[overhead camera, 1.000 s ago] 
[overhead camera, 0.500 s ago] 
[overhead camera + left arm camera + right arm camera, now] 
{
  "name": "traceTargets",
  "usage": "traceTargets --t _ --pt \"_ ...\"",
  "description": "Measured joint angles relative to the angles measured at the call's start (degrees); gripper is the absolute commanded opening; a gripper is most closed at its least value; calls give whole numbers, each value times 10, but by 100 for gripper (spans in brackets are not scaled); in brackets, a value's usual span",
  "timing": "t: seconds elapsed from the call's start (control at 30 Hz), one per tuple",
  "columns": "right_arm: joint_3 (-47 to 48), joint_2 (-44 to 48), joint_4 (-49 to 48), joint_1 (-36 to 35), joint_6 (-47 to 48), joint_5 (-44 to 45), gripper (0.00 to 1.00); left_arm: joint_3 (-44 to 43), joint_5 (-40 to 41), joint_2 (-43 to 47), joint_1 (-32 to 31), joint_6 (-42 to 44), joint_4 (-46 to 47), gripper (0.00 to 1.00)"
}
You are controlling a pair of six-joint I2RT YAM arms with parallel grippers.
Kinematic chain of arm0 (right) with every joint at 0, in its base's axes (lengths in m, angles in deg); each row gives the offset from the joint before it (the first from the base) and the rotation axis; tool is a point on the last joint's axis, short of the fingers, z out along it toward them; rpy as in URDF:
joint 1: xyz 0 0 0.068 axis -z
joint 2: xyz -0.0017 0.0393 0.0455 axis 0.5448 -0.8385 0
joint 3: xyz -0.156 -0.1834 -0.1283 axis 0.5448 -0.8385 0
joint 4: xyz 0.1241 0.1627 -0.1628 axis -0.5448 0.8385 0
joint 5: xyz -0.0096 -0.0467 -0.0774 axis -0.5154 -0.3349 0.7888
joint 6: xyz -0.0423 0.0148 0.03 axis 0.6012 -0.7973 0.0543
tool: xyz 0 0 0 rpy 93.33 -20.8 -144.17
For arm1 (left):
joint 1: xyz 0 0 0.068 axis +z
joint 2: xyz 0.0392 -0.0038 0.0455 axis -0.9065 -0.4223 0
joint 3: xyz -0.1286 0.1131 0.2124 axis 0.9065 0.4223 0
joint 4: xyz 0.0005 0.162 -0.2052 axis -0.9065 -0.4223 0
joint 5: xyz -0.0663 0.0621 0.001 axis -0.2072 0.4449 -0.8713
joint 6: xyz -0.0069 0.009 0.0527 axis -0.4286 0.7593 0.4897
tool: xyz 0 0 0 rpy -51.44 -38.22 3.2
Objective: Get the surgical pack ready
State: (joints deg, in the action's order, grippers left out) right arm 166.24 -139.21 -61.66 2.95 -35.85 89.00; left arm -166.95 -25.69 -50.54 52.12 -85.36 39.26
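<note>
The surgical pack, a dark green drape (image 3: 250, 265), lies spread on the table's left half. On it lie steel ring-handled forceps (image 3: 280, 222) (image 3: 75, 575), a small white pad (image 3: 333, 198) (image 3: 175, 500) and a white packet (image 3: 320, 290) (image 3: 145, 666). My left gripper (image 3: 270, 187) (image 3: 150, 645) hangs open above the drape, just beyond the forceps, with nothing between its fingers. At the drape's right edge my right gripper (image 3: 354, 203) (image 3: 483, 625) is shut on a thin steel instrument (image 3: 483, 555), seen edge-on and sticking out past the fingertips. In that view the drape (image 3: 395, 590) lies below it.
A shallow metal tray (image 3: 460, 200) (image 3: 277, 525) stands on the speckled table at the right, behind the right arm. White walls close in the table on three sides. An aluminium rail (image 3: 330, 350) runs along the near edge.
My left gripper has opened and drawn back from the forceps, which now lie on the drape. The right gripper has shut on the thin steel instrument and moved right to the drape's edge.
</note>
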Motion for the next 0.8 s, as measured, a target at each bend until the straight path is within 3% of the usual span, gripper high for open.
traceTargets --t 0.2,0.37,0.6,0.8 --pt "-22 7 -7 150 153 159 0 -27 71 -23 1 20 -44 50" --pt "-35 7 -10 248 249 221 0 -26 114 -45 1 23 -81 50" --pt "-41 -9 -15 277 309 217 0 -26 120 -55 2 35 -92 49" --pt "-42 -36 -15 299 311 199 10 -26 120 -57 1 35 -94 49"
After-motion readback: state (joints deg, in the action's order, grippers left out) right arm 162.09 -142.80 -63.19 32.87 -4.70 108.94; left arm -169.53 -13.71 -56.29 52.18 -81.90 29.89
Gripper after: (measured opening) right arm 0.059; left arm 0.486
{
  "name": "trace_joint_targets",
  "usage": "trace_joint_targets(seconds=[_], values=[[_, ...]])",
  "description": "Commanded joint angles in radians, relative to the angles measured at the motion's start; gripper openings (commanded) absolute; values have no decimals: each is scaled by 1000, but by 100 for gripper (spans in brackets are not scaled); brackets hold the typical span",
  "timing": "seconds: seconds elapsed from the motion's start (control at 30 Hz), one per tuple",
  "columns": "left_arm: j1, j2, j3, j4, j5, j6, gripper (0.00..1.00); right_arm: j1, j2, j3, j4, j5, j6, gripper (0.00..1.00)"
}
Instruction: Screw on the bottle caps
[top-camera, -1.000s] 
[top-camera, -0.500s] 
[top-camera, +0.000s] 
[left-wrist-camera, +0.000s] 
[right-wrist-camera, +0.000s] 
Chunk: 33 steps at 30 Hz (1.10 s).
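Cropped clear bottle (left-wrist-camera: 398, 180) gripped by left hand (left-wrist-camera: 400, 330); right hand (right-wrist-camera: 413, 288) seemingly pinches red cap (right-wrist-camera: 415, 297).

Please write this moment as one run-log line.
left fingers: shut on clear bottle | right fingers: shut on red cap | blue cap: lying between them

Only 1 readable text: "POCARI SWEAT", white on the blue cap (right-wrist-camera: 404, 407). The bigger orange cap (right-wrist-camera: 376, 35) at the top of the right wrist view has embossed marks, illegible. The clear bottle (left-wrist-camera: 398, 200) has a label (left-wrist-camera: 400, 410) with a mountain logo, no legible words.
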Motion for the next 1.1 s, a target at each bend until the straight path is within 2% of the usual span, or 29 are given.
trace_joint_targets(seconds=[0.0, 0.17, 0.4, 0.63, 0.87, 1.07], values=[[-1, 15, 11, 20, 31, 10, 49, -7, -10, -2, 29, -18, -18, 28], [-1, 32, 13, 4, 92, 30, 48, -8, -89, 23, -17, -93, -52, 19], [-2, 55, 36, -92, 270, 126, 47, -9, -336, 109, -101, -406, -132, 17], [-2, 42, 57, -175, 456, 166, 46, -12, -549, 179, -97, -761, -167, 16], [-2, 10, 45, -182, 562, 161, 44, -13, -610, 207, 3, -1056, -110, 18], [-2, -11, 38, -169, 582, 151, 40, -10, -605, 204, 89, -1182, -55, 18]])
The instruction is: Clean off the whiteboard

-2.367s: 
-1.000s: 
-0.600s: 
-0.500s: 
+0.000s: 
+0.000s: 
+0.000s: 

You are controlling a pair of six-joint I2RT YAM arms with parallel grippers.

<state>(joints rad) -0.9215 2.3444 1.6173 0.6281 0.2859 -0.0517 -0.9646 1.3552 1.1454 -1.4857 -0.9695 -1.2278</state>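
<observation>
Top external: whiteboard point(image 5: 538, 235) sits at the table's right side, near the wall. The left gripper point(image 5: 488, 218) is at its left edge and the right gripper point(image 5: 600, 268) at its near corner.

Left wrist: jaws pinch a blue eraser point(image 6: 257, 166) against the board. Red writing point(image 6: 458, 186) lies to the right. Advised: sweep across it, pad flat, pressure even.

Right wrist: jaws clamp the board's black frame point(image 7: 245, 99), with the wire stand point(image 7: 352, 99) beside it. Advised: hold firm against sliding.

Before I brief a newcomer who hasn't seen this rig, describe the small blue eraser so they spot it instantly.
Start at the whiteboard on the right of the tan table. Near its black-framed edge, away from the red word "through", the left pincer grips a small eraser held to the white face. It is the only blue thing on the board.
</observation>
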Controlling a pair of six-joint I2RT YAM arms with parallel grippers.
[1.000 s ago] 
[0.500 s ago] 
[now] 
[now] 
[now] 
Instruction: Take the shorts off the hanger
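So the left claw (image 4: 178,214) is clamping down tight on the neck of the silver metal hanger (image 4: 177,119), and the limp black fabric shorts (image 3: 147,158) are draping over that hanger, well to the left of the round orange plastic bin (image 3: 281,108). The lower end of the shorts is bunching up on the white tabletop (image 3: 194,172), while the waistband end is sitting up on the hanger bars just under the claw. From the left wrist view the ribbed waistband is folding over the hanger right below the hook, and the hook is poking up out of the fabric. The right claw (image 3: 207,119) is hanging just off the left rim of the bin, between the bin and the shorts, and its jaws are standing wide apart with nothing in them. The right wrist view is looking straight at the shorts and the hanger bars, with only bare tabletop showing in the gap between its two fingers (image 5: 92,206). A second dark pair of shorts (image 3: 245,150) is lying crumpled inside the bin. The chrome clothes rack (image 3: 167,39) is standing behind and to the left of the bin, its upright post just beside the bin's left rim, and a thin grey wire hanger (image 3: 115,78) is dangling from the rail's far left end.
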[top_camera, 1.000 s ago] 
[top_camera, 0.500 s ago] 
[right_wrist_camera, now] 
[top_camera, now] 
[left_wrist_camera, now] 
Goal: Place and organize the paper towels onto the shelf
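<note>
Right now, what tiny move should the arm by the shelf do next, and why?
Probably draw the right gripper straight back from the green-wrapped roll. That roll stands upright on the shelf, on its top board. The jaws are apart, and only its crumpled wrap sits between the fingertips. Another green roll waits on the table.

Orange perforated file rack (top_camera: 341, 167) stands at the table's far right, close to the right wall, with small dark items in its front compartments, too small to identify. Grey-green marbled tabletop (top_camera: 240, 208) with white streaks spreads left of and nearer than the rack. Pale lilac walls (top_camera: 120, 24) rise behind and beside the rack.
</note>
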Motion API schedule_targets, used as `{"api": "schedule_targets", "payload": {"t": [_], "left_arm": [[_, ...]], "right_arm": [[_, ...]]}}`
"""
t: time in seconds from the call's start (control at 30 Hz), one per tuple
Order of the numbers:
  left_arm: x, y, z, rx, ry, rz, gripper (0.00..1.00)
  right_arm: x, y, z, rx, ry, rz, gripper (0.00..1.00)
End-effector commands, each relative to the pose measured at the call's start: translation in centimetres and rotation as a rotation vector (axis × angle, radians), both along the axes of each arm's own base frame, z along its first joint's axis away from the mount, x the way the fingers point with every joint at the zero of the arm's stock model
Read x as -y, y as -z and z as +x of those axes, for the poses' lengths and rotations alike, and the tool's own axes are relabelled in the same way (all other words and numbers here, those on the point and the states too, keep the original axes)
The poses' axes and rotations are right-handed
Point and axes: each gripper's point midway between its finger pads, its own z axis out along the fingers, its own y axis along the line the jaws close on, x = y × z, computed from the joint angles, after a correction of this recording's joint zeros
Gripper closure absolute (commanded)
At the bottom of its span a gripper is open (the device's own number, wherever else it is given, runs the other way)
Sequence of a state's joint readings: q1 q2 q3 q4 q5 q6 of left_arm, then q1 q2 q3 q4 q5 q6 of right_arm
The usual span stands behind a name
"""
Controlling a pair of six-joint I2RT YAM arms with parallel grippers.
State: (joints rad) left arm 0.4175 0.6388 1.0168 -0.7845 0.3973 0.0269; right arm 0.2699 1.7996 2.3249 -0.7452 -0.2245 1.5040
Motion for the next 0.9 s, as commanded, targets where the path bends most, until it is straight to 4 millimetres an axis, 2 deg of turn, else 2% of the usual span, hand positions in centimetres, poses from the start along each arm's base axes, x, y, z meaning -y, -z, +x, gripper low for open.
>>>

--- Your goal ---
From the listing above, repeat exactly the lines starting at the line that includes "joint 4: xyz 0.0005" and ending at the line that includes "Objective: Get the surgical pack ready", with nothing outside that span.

--- Problem solution ---
joint 4: xyz 0.0005 0.162 -0.2052 axis -0.9065 -0.4223 0
joint 5: xyz -0.0663 0.0621 0.001 axis -0.2072 0.4449 -0.8713
joint 6: xyz -0.0069 0.009 0.0527 axis -0.4286 0.7593 0.4897
tool: xyz 0 0 0 rpy -51.44 -38.22 3.2
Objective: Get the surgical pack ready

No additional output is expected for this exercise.